You should definitely mix in raisins, nuts, or jam. And then top with banana or berries. YUMMMM.


Ridiculously Easy Chocolate Peanut Butter Bars

These are Reese's Cup wanna-bes. They are amazing. They are really, ridiculously easy to make, and the flavor is the perfect balance of salty and sweet, with just a little bit of texture. Yum.

Chocolate Peanut Butter Bars
1/2 cup + 1/4 cup butter
1 3/4 cup confectioner's sugar
1 cup creamy peanut butter
3/4 cup graham cracker crumbs
1/2 cup semisweet chocolate

Line either an 8x8, a 9x9, or a 7x11 inch pan with foil.

Melt 1/2 cup butter over low heat. Remove from the heat and stir in the confectioner's sugar. Add the peanut butter and graham cracker crumbs and stir again. Spread in the pan evenly.

Over low heat melt 1/4 cup butter. Add the chocolate, then stir until nearly melted. Remove from the heat and stir until smooth and shiny.

Spread over the peanut butter mixture. Pop in the fridge for 30 minutes. Cut in bars with a pizza cutter, serve and enjoy, then keep the leftovers in the fridge:)

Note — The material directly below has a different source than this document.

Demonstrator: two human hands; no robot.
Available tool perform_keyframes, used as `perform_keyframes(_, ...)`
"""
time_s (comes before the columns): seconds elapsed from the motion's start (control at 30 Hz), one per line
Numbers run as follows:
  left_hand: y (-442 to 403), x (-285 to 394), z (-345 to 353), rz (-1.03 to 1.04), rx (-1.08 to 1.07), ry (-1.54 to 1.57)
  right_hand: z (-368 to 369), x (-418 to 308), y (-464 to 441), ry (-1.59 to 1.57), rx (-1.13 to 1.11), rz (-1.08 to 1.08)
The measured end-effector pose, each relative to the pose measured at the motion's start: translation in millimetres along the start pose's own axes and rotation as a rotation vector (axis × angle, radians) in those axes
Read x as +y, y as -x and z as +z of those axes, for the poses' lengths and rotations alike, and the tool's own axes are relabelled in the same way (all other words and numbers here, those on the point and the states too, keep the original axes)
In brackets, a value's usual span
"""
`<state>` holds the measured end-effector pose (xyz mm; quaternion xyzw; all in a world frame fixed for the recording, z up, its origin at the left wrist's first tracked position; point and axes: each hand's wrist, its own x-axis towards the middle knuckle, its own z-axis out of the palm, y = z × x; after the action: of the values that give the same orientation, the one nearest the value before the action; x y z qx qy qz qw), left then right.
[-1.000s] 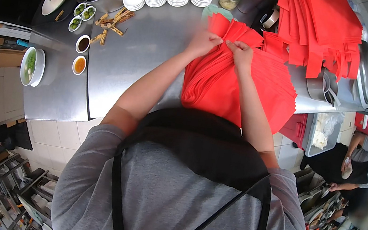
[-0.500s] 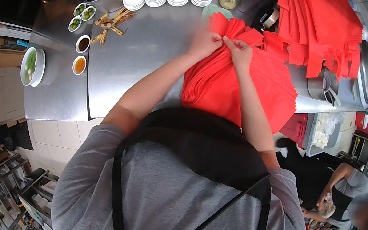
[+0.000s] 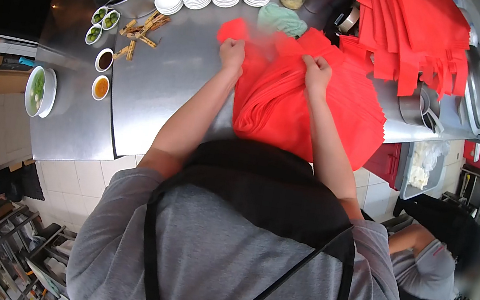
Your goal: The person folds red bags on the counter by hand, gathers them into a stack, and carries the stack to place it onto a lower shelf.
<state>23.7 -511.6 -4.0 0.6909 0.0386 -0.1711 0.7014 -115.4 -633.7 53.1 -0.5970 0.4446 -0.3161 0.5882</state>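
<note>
The person's two hands had just parted. The left hand (image 3: 231,54) had moved outward, its fingers closed on a loose red fabric piece (image 3: 234,28), which stretched away from the fanned red pile (image 3: 295,115) on the metal surface (image 3: 156,88). The right hand (image 3: 315,75) was over the pile's upper part, its fingers narrow and seeming to pinch a layer. That wider gap left the piece partly drawn out from the pile. A green cloth (image 3: 272,17), more exposed than before, lay just beyond.
</note>
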Motion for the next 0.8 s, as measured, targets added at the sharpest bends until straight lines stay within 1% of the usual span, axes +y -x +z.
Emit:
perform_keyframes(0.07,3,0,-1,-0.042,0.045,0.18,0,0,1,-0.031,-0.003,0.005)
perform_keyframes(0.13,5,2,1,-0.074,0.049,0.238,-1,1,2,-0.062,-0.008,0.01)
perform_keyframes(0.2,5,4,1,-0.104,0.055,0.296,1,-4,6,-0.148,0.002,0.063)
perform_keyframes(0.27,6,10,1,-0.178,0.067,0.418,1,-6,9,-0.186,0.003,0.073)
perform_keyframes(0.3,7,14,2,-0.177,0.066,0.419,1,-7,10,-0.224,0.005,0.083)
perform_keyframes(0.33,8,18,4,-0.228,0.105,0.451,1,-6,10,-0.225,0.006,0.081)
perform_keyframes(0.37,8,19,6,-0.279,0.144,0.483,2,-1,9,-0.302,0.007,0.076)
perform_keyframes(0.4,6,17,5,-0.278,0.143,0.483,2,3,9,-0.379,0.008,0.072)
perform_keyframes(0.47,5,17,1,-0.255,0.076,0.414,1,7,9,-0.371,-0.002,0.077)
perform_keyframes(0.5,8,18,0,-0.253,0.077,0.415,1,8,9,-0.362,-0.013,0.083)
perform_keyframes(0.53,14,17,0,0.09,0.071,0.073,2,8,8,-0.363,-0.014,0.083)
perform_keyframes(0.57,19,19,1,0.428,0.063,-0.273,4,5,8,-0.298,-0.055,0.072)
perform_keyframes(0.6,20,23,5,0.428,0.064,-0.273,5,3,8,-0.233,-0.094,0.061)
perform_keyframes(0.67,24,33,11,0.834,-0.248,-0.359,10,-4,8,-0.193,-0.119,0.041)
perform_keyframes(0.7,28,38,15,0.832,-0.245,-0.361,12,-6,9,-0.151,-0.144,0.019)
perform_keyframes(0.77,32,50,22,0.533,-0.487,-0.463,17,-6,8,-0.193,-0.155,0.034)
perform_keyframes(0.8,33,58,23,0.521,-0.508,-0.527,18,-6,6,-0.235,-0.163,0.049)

Bob's Surprise Birthday Dinner

For his birthday, we told Bob we were going to make him a dinner of his choice. Instead, we planned him a surprise party (we still made dinner, though). Bob requested a comforting meal from his childhood: pulled pork sandwiches, potatoes au gratin, and kansas dirt cake. I've only ever made potatoes au gratin. Bob wanted his mother's recipes, though, so my little knowledge of these dishes flew out the window. We elected to have someone bring the potatoes, and I focused my energy on the pulled pork, the cake, and the decor!

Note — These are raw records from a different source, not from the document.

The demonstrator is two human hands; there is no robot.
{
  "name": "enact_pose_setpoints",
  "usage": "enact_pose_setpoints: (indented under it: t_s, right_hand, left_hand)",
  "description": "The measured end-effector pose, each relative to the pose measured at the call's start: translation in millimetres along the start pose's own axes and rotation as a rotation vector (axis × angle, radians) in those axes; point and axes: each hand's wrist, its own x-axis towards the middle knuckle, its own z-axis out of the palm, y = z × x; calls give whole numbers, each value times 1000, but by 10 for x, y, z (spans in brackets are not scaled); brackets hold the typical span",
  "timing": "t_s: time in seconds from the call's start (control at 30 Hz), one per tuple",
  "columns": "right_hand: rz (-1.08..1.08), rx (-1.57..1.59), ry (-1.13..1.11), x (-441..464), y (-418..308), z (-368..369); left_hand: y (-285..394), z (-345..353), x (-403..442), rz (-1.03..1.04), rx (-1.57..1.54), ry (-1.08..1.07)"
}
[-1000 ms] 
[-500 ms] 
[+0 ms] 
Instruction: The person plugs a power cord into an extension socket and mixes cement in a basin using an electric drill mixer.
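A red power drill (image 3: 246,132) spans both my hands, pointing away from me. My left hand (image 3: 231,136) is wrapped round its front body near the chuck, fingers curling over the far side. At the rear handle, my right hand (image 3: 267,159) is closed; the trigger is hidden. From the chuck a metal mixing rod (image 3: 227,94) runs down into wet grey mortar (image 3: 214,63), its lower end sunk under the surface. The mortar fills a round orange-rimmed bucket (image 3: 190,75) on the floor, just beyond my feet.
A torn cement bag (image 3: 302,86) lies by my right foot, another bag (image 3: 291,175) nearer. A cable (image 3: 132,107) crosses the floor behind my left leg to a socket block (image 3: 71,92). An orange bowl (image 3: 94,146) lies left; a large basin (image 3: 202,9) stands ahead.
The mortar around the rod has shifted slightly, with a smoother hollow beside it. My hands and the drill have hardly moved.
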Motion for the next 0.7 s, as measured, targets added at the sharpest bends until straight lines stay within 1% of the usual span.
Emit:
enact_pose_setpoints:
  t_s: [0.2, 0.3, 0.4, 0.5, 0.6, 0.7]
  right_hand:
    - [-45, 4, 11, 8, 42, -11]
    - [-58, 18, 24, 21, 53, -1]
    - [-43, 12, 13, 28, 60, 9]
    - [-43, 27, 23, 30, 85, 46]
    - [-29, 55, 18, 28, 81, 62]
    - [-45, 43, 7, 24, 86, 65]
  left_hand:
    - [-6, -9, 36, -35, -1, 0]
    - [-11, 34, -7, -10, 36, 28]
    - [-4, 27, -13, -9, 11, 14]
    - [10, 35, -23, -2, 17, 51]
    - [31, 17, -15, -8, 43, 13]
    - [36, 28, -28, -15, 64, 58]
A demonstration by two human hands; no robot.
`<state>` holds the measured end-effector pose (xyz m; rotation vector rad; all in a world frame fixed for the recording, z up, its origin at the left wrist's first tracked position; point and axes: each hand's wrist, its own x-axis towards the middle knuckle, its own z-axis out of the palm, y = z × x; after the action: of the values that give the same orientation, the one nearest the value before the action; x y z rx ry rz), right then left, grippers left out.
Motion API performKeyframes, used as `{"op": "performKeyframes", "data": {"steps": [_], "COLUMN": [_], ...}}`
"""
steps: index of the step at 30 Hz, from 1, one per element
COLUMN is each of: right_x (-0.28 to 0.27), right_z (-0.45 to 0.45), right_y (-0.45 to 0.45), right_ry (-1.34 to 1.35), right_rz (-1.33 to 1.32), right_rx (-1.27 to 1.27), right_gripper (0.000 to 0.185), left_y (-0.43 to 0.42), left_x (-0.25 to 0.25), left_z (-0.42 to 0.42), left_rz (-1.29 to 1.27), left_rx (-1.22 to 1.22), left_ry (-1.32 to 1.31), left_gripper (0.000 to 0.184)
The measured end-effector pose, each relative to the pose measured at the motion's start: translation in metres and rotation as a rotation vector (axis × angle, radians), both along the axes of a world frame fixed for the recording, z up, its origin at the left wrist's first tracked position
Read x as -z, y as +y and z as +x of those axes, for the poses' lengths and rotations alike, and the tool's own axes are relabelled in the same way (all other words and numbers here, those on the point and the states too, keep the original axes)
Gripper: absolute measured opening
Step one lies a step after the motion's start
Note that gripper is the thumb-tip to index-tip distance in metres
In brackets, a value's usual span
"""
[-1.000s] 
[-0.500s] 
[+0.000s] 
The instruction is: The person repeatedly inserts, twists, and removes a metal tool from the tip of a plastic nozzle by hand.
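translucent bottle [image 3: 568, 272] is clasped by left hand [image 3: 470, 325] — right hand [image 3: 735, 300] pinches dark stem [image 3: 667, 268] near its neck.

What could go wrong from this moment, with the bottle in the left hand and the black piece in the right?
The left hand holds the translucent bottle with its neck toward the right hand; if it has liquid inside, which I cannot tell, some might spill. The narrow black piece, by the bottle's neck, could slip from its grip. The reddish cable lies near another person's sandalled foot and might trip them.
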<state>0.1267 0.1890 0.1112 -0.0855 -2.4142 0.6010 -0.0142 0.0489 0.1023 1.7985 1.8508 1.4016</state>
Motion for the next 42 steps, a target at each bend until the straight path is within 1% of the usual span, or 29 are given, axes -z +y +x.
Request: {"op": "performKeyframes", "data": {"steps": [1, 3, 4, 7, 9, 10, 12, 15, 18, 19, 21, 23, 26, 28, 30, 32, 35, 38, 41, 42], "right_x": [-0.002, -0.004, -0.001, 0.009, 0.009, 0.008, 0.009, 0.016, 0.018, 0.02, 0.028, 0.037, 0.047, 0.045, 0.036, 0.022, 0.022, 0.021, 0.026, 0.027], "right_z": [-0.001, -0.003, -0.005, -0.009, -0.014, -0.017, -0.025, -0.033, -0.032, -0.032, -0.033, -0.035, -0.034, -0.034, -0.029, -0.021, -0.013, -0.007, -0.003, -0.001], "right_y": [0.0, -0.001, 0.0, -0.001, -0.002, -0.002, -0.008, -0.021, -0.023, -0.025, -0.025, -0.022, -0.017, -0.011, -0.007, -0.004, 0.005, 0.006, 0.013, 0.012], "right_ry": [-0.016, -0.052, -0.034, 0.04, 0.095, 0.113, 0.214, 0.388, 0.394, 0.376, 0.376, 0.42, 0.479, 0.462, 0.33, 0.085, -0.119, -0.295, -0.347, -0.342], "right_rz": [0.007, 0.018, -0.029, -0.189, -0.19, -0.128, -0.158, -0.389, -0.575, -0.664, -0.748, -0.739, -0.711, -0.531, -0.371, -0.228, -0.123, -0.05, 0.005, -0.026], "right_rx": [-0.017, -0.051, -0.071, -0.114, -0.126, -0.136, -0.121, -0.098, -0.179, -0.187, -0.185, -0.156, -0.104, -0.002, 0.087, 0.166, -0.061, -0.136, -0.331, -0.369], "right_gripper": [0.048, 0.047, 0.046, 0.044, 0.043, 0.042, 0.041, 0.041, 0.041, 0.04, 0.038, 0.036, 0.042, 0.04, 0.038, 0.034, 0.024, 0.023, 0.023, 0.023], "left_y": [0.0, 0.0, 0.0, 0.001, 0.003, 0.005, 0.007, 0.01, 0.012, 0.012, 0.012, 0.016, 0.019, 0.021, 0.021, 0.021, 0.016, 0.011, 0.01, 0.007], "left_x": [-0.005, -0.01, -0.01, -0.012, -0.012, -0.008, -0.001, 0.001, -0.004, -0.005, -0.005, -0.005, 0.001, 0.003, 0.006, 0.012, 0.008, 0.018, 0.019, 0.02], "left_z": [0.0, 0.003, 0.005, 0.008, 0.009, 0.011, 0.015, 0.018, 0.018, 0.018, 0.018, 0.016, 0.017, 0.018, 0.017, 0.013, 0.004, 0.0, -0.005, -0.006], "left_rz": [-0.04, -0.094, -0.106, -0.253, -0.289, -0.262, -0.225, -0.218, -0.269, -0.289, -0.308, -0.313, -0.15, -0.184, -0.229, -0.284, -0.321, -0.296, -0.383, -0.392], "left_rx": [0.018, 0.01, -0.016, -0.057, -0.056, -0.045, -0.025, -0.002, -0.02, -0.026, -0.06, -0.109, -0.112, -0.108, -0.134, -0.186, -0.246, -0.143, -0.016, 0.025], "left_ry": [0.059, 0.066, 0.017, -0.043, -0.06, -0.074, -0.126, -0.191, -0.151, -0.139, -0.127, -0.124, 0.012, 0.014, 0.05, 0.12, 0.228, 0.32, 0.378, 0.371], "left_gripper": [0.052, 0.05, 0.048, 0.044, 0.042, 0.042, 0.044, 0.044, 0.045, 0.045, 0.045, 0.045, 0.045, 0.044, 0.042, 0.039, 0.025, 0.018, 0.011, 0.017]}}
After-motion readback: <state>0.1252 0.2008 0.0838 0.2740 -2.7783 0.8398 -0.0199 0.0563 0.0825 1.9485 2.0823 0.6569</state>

I had no idea what cut of meat to use, of course, but my butcher happily told me. The conversation went something like this:
"I want to make pulled pork." -me
"So you want a pork shoulder?" -her
"I guess that is what I want!?" -me, relieved
"How much?" -her
"Uhhh..... four pounds?" - me, confused again

Slow Cooker Pulled Pork for Sandwiches
4 lb pork shoulder, or butt
24 ounces root beer
2 tablespoons minced garlic
1 teaspoon montreal steak seasoning
1 tablespoon worcestershire sauce
1/2 teaspoon Johnny's Seasoning Salt
16 ounces of barbeque sauce

In your slow cooker insert, put the pork shoulder and the root beer. Let it sit overnight.

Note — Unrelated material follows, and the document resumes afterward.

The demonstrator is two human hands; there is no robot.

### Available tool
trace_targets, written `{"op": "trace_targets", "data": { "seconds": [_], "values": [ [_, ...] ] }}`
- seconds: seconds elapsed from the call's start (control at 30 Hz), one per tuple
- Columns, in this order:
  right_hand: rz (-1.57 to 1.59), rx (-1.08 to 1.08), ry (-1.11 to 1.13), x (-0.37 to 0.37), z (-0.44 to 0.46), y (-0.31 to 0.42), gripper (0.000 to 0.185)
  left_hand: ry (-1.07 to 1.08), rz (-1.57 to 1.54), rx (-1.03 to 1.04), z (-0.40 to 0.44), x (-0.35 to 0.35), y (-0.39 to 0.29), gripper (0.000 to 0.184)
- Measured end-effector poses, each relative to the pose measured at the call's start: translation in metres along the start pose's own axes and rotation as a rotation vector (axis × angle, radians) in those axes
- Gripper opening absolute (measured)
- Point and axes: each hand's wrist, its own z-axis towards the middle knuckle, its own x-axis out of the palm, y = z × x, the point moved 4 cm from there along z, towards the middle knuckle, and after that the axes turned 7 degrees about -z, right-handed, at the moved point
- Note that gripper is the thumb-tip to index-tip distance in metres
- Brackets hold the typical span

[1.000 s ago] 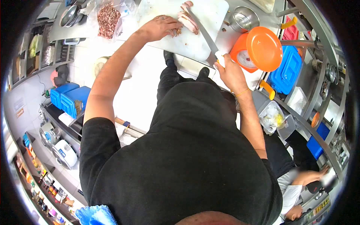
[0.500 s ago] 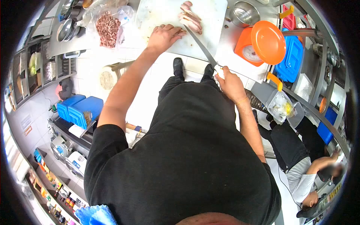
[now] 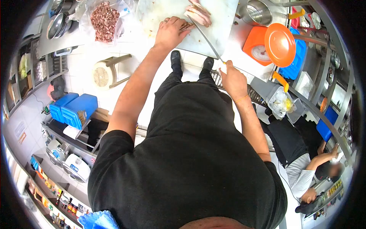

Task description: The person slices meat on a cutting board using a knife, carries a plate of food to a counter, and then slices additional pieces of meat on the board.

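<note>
My right hand [image 3: 234, 81] is wrapped round the white handle of a long knife [image 3: 207, 40]. The blade slants up and left over the white cutting board [image 3: 152, 15], its tip beside sliced meat [image 3: 199, 17]. Against the board my left hand [image 3: 170, 33] presses on a small strip of browned meat [image 3: 187, 26], close to the blade tip. Left of the board lies a clear plastic bag holding diced meat [image 3: 104, 22].
An orange scale [image 3: 258, 49] with a round orange pan [image 3: 280, 45] stands right of the board, near a steel pot [image 3: 256, 12]. A beige stool [image 3: 105, 73] is on the floor at left. A co-worker [image 3: 299, 168] is at lower right.
The knife blade now stands more edge-on, its tip still near the meat. My left hand has shifted slightly right and up beside it. The co-worker's arms have moved.
</note>
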Motion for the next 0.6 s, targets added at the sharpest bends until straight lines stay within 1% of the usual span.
{"op": "trace_targets", "data": {
  "seconds": [0.17, 0.27, 0.3, 0.4, 0.43, 0.57, 0.6],
  "values": [
    [-0.025, -0.052, -0.015, 0.01, -0.007, -0.007, 0.038, -0.073, 0.077, -0.145, -0.001, -0.006, 0.004, 0.034],
    [-0.006, -0.064, 0.025, 0.01, 0.006, 0.009, 0.035, -0.094, 0.045, -0.225, 0.002, -0.02, 0.022, 0.034],
    [0.007, -0.087, 0.024, 0.009, 0.014, 0.014, 0.036, -0.13, 0.062, -0.205, 0.0, -0.024, 0.028, 0.035],
    [0.009, -0.076, 0.041, -0.003, 0.027, 0.026, 0.037, -0.118, 0.045, -0.218, -0.006, -0.029, 0.03, 0.042],
    [0.015, -0.081, 0.036, -0.007, 0.028, 0.024, 0.038, -0.084, 0.021, -0.237, -0.008, -0.027, 0.03, 0.048],
    [0.004, -0.058, 0.052, -0.021, 0.026, 0.01, 0.041, -0.147, 0.02, -0.227, -0.012, -0.024, 0.019, 0.053],
    [-0.011, -0.07, 0.047, -0.027, 0.025, 0.009, 0.04, -0.17, 0.005, -0.218, -0.012, -0.024, 0.017, 0.051]
  ]
}}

The next morning, about 9 hours before serving, place the insert into your slow cooker, add the garlic, steak seasoning, and worcestershire, then cook on low.

About 9 hours later, drain and shred the pork. Mix the barbeque sauce in and place the shredded pork in the slow cooker on warm to serve.

Serves 10-12.


Kansas Dirt Cake
by Pastor Bob's Mom:)
1 package oreos
2 small boxes instant vanilla pudding
3 cups milk
8 ounces cream cheese
1/2 cup softened butter or margarine
1 cup powdered sugar
1 large container cool whip

Crush the oreos finely. Place about 2/3 into bottom of 10x15 pyrex and reserve the rest for the top. Mix the pudding powder and milk together. Whisk for two minutes. Put in fridge to set for 5 minutes.

Meanwhile, cream together the cream cheese and the butter/margarine. Then add the powdered sugar. Add the pudding to the mix, then fold in the cool whip. Pour over the crushed oreos.

Sprinkle the top with remaining oreos, then freeze for at least 8 hours before serving.

Serves a lot. Probably 16. Who knows. All I know is there's a LOT left in my freezer.